WASHINGTON: As Israeli children listened to their teacher over Zoom, the image of a gun-toting man in fatigues appeared on the screen, according to a screenshot shared with Reuters. In another case, a video showed a billboard in the central Israeli city of Holon displaying images of rockets and a burning Israeli flag.
Israeli information security professionals are banding together to provide free cybersecurity services to Israeli companies amid a spike in hacktivist activity sparked by the war in Gaza, volunteers said.
Reuters could not independently verify the school incident. The screenshot was provided by Yossi Appleboum, the chief executive of cybersecurity company Sepio. Appleboum said he received the screenshot via a person in direct contact with the children’s families.
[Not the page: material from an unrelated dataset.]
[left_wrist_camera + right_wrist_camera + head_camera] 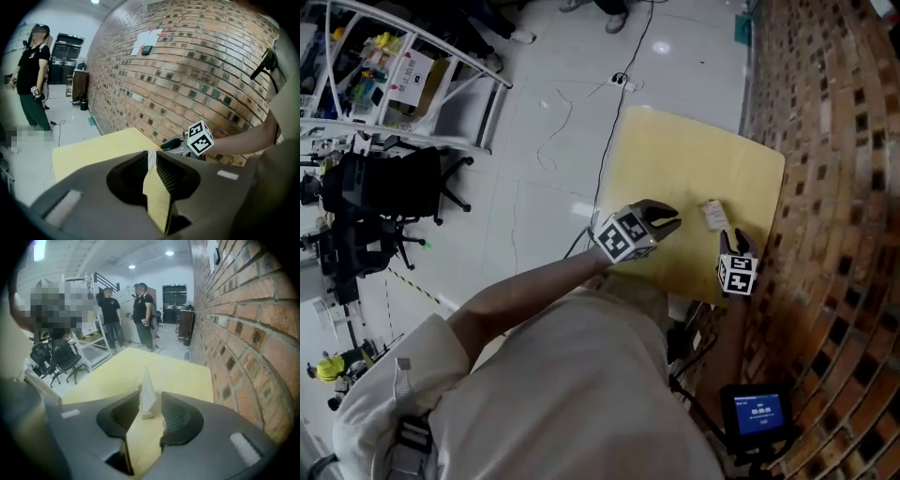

In a statement, Zoom said that it was “deeply upset” to hear about the disruption, and that it had offered its help to enable schools in Israel to continue operating remotely.
The video of the hacked billboard was first posted to the Telegram messaging service on Thursday morning. Check Point , an Israel-based cybersecurity firm, said the billboard was one of at least two such public displays to have been hacked with “pro-Hamas and anti-Israel content”. Reuters was able to verify the location of the video as Holon.
Israel’s tech industry is – like the country as a whole – in flux, with many professionals being called up for military duty. The changeover has left new openings for mischief.
A disparate group of hacktivists claiming to act in support of the Palestinian people have attempted intrusions and sabotage efforts. Websites have been knocked offline and hackers have occasionally made off with stolen data, but the damage has so far been modest.
Ohad Zaidenberg, an Israeli IT specialist, is leading a group of volunteers to help Israeli companies that are being actively targeted.
“The Israeli cyber community is vast – and the mobilization is both effective and moving,” he said.
The organizers of the volunteers are drawing the line on members taking vigilante action against Hamas, said Omri Segev Moyal, the chief executive of the Israeli cybersecurity firm Profero.
Moyal, who runs a popular Facebook group for Israeli cybersecurity professionals, said he had already removed a couple of posts calling for digital action against the Palestinian group. He said he could understand the impulse – “people are mad” – but he believed vigilante action would backfire.
Moyal said Profero had been approached by the family of one of the people who went missing with a request to hack into the victim’s iCloud and phones in an effort to locate them.
“We refused,” he said. “We think it’s actually going to cause damage to the victims.”